WHAT TO PRODUCE: Reproduce, exactly and in full, only the lines below from the one containing "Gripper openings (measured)" through the one containing "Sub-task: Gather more".

DATASET CONTENT:
::::::

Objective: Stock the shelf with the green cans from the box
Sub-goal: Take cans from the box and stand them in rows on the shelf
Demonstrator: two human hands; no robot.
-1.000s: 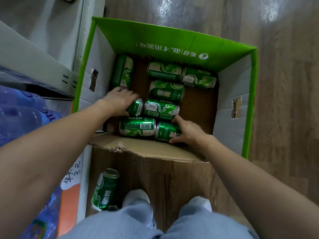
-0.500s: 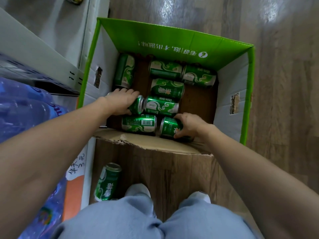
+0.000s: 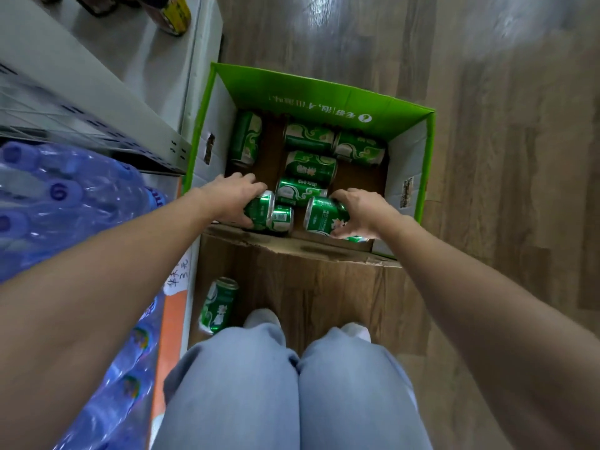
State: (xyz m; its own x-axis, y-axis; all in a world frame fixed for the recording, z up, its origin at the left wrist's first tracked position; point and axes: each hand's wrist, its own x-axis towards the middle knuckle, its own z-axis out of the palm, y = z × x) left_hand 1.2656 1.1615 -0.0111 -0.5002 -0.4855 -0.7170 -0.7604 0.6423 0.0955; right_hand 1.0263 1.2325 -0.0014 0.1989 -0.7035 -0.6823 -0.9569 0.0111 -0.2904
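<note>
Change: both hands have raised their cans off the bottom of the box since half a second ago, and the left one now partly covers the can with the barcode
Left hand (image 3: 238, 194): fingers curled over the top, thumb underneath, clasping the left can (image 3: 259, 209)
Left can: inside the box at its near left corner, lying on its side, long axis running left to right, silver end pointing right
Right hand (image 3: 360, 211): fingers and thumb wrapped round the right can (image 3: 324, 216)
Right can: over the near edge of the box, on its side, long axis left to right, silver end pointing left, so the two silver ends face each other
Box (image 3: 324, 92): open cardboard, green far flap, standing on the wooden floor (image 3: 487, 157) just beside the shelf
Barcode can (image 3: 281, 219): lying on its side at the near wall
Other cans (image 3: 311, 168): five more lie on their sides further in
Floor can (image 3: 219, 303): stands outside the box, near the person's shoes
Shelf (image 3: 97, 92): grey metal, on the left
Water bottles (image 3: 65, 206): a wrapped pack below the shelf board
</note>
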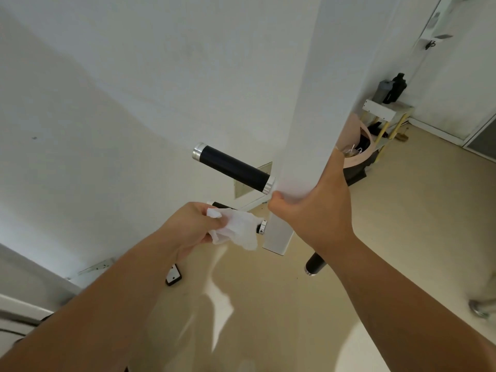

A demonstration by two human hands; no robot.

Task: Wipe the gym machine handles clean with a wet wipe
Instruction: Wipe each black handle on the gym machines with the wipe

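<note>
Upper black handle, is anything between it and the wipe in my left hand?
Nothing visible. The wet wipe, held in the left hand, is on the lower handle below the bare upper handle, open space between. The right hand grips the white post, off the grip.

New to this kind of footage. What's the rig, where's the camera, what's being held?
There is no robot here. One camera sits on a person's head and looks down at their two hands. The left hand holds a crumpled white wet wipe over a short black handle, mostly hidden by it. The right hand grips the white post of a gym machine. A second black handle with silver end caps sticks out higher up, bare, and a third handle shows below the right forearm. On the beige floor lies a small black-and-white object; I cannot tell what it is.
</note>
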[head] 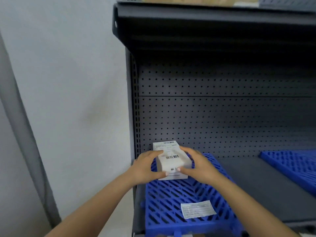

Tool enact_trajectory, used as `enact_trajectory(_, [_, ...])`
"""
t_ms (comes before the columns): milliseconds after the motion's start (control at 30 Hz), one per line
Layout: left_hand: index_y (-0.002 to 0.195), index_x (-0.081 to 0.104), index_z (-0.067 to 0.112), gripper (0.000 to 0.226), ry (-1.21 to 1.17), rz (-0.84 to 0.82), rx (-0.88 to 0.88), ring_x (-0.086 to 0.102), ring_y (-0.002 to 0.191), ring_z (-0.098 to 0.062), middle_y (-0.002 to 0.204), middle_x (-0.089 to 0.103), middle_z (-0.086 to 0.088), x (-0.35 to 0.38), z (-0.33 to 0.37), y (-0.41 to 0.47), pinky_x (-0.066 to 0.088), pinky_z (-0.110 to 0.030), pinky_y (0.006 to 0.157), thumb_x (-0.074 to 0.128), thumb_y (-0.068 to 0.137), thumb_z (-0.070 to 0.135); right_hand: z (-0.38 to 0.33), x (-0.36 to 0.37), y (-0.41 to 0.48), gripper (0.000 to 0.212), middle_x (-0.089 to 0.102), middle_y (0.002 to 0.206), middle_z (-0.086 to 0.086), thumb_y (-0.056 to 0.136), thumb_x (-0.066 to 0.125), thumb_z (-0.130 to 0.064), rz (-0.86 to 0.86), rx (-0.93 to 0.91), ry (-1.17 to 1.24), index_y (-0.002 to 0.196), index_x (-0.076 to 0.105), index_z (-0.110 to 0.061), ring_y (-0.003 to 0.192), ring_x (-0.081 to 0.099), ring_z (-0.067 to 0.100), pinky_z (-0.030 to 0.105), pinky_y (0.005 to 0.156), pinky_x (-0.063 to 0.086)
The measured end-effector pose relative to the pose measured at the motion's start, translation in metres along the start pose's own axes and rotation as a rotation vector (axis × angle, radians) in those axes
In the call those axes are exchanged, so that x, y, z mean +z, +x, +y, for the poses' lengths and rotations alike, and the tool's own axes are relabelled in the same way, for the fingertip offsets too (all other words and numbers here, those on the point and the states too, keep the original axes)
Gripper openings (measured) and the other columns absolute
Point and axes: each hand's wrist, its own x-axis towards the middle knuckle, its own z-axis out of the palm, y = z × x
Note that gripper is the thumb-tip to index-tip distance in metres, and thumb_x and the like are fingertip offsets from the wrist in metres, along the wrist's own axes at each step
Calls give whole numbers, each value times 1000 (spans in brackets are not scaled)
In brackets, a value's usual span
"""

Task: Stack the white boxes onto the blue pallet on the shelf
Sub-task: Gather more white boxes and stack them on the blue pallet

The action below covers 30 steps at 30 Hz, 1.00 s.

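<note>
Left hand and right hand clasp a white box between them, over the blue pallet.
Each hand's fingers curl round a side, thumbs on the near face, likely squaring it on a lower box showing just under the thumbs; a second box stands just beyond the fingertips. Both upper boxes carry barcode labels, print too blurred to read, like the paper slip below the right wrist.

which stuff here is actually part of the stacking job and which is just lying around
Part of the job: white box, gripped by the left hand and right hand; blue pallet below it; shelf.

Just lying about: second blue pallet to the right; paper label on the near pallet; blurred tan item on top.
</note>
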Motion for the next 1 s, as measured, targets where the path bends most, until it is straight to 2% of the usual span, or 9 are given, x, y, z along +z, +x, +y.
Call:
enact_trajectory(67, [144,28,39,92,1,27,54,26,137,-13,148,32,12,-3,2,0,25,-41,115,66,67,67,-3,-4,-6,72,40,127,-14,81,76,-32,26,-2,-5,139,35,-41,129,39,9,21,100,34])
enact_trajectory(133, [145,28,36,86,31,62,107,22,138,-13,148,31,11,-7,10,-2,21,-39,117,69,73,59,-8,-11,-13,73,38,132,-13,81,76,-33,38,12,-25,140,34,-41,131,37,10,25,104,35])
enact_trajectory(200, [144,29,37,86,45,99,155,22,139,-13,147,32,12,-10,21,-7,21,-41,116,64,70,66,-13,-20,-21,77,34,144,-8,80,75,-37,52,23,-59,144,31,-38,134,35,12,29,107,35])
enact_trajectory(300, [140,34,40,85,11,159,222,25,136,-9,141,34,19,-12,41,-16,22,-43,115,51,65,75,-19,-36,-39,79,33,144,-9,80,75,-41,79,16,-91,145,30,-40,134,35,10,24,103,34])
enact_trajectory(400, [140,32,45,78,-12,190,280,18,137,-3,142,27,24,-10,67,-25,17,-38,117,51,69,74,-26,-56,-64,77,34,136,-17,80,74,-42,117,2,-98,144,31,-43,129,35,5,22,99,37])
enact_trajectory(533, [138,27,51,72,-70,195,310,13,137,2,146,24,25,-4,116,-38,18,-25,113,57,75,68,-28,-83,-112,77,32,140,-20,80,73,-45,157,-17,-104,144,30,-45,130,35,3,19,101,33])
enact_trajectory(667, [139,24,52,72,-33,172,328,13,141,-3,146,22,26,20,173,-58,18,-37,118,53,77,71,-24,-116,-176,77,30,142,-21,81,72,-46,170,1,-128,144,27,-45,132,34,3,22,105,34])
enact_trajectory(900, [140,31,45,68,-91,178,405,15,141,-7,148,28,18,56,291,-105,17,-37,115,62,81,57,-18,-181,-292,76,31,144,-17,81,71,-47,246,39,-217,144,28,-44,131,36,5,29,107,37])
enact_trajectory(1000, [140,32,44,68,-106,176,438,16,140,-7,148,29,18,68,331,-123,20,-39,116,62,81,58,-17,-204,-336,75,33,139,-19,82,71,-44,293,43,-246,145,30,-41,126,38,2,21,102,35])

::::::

RESPONSE BELOW:
Gripper openings (measured) and the other columns absolute
Point and axes: each hand's wrist, its own x-axis towards the middle knuckle, its own z-axis out of the palm, y = z × x
Note that gripper is the thumb-tip to index-tip distance in metres, and thumb_x and the like are fingertip offsets from the wrist in metres, along the wrist's own axes at each step
Calls give whole numbers, each value times 1000 (spans in brackets are not scaled)
In brackets, a value's usual span
"""

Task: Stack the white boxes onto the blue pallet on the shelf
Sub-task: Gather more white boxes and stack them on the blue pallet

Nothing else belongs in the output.